The task —
Starting with the line containing "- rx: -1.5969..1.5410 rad" and going on through the line containing "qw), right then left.", return the lines of the data below exactly, and only those.

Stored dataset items
++++++++++++++++++++
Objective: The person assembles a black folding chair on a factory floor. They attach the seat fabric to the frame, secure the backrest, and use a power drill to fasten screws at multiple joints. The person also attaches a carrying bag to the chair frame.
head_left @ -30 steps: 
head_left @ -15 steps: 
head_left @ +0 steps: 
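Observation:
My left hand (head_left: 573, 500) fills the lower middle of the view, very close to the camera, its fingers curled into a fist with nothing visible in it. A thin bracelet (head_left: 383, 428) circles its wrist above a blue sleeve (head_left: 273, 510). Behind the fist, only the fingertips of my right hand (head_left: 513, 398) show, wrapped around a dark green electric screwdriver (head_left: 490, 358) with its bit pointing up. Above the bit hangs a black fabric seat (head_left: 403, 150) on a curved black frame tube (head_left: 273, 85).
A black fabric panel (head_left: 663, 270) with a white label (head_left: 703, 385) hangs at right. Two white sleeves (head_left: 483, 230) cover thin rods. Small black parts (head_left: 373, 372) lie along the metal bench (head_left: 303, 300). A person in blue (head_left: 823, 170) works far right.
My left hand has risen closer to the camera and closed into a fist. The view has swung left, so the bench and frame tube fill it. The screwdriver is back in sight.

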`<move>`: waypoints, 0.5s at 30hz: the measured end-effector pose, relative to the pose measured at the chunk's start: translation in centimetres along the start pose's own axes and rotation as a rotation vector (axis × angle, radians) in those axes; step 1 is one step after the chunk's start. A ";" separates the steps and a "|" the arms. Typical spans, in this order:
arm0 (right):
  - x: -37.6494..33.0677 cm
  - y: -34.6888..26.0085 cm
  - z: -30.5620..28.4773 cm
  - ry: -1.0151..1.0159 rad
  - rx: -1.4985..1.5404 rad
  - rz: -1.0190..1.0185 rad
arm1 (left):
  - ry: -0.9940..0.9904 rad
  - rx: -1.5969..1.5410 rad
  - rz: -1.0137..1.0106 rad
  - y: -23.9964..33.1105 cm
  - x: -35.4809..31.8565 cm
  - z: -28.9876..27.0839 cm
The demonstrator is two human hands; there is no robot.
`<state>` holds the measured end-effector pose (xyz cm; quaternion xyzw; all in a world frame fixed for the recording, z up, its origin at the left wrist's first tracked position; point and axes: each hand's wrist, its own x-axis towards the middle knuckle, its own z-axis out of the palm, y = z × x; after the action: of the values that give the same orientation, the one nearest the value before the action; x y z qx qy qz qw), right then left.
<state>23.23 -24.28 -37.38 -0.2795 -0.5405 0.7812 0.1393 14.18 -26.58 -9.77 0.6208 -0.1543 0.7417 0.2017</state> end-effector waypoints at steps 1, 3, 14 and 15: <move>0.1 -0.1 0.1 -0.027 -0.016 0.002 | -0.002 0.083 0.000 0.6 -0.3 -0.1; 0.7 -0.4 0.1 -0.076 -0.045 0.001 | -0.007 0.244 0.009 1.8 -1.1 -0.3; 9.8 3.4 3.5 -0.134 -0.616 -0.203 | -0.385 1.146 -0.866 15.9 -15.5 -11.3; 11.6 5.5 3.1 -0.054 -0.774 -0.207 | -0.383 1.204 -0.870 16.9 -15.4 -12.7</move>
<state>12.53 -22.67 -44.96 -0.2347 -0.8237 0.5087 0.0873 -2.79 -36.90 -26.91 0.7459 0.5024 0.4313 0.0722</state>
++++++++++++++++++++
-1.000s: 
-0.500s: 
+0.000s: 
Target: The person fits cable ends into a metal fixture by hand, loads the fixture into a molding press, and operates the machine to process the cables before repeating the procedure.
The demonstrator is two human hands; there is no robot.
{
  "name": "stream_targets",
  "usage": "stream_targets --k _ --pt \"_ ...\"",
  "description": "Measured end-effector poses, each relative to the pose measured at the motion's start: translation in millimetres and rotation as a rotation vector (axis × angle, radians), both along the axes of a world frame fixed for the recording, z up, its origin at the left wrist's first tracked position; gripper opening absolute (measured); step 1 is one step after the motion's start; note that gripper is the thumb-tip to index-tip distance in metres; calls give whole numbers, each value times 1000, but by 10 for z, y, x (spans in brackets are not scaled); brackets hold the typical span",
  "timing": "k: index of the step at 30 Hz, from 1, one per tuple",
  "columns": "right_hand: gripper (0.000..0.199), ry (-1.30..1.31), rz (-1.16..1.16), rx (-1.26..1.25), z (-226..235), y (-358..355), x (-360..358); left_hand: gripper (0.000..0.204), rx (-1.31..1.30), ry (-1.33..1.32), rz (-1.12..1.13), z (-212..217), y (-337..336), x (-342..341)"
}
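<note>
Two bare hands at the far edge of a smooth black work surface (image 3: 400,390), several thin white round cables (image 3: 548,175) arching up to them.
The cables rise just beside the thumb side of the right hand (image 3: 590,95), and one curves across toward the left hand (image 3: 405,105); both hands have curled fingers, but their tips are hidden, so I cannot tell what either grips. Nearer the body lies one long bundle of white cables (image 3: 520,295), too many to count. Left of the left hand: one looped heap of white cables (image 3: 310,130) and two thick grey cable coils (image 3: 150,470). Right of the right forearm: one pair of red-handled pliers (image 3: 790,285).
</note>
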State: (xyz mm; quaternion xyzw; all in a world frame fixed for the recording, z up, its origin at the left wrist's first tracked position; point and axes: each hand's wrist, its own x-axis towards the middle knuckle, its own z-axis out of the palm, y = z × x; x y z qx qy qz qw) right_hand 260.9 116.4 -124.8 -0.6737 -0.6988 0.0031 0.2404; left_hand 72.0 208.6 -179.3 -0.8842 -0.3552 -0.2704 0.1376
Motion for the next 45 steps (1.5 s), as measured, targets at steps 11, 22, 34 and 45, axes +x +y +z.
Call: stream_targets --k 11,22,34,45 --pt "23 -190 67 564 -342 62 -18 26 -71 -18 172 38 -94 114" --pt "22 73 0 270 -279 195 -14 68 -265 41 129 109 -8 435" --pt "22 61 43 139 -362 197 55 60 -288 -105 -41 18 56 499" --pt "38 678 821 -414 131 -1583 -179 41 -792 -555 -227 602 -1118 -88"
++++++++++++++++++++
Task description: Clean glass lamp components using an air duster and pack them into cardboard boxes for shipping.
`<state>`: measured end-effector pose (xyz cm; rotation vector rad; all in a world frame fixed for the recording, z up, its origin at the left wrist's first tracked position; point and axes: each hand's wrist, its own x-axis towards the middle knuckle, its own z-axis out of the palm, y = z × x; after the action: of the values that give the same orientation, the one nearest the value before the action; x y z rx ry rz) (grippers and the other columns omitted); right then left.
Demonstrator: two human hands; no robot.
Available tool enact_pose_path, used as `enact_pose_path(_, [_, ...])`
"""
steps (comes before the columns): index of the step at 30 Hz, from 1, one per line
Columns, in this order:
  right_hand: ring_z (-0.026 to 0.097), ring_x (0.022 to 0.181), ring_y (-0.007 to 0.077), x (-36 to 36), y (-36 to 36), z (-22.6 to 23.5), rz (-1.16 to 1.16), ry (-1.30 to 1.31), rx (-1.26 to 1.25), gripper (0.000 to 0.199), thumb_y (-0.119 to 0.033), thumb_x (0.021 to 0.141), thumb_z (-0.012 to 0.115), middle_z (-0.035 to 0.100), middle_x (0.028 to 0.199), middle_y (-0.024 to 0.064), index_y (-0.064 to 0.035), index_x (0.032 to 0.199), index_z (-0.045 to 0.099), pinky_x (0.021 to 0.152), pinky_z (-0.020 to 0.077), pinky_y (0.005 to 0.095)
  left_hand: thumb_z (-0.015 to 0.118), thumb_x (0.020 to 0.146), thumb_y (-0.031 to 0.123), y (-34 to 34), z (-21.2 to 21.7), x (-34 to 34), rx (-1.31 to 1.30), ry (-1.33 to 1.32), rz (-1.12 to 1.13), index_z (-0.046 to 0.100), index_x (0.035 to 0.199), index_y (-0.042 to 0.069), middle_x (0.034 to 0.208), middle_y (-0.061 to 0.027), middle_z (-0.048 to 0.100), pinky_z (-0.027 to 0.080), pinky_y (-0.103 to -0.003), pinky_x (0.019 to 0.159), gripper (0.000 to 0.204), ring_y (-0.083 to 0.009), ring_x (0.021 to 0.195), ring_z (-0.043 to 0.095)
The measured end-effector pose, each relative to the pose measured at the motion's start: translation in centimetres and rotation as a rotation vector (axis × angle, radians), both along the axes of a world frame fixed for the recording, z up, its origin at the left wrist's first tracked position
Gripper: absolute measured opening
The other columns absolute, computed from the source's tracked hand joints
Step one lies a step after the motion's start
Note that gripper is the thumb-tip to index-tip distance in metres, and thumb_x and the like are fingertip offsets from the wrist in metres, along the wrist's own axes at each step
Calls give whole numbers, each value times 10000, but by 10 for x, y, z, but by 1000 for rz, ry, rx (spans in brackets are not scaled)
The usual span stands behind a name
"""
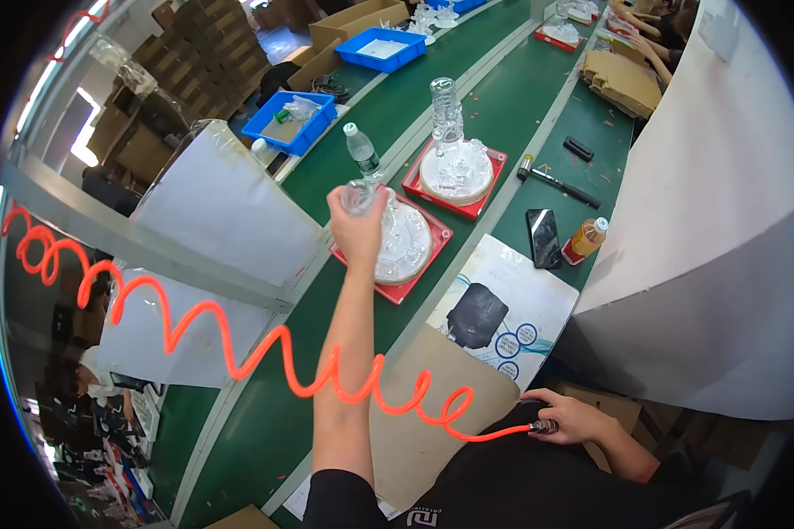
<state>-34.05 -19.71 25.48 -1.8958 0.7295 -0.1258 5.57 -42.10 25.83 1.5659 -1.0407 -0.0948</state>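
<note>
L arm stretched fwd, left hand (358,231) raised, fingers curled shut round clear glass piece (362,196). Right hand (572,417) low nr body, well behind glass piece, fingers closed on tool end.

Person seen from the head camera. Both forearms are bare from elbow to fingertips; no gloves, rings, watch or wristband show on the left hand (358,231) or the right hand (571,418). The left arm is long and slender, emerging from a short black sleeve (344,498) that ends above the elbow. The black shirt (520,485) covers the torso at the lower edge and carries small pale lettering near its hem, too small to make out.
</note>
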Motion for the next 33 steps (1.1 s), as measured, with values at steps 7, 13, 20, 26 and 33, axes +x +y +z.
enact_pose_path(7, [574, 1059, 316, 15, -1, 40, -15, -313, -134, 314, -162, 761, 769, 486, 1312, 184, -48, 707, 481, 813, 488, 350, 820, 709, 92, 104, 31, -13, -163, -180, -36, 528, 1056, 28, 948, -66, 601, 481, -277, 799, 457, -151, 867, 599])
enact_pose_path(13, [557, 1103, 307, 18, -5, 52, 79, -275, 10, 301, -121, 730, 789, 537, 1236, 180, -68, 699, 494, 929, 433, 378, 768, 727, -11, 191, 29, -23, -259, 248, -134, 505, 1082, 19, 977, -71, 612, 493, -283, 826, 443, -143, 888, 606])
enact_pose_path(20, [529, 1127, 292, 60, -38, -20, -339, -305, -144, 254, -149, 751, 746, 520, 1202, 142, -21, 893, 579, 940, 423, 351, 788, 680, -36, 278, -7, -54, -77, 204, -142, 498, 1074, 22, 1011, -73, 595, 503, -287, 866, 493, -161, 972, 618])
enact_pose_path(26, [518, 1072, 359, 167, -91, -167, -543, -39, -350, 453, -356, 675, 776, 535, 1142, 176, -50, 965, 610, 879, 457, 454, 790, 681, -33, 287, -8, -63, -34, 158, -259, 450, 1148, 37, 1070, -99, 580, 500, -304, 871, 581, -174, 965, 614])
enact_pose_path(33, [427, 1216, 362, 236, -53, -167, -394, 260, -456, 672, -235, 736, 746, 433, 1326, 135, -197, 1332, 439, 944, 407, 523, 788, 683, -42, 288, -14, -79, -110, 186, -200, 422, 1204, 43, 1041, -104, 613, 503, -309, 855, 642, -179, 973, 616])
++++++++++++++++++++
Final answer —
  - rx: -1.5969..1.5410 rad
  - rz: -1.0137..1.0106 rad
  - y: -23.9964..33.1105 cm
  - x: -35.4809..31.8565 cm
  - z: -28.9876..27.0839 cm
The demonstrator is two human hands; there is no robot.
`<state>` holds the measured end-effector pose (xyz cm; quaternion xyzw; all in a world frame fixed for the recording, z up, its origin at the left wrist's first tracked position; point and axes: each hand's wrist, its own x-axis towards the middle knuckle, its own z-axis out of the palm, y = z × x; after the action: of the values that give the same orientation, the one nearest the value before the action; x y z qx qy qz qw), right then left.

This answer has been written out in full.